BEGIN Dataset content
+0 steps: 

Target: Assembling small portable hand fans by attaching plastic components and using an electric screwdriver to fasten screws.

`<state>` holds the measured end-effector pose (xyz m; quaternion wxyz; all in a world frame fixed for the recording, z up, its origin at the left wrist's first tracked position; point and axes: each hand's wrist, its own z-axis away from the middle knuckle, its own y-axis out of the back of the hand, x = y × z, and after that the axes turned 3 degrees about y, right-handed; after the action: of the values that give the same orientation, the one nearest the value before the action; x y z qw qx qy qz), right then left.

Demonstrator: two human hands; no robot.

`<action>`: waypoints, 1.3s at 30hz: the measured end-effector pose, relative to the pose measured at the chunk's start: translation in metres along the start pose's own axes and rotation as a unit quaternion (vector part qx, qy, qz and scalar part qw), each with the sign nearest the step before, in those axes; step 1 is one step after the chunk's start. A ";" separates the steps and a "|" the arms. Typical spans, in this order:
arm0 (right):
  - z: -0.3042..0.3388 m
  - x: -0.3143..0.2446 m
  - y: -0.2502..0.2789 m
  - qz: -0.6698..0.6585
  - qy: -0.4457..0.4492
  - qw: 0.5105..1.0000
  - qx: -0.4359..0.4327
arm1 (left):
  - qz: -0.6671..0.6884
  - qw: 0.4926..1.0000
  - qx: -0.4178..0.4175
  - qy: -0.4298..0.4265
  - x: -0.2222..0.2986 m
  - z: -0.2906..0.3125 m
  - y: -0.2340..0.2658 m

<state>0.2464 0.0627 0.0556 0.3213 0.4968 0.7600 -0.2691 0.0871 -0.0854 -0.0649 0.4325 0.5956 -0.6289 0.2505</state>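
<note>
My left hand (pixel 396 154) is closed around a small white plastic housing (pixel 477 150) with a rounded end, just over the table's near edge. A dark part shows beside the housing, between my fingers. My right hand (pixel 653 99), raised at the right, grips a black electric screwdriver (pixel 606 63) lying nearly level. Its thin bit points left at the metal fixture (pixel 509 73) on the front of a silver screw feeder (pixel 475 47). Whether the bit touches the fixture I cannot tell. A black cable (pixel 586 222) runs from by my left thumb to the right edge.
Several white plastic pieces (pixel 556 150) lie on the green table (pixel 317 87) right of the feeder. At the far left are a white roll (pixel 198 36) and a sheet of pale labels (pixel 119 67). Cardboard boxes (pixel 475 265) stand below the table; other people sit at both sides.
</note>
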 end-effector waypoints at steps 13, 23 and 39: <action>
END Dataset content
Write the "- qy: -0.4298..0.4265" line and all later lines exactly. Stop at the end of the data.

  - qy: -0.4298..0.4265
  - x: -0.2222..0.2986 m
  - z: -0.2906..0.3125 m
  - y: -0.2340..0.2658 m

<state>0.2464 0.0627 0.0556 0.3213 0.4968 0.7600 -0.2691 0.0871 -0.0854 -0.0649 0.4325 0.5956 -0.6289 0.2505</state>
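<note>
My left hand (pixel 396 154) is closed around a small white plastic housing (pixel 477 150) with a rounded end, just over the table's near edge. A dark part shows beside the housing, between my fingers. My right hand (pixel 653 99), raised at the right, grips a black electric screwdriver (pixel 606 63) lying nearly level. Its thin bit points left at the metal fixture (pixel 509 73) on the front of a silver screw feeder (pixel 475 47). Whether the bit touches the fixture I cannot tell. A black cable (pixel 586 222) runs from by my left thumb to the right edge.
Several white plastic pieces (pixel 556 150) lie on the green table (pixel 317 87) right of the feeder. At the far left are a white roll (pixel 198 36) and a sheet of pale labels (pixel 119 67). Cardboard boxes (pixel 475 265) stand below the table; other people sit at both sides.
</note>
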 end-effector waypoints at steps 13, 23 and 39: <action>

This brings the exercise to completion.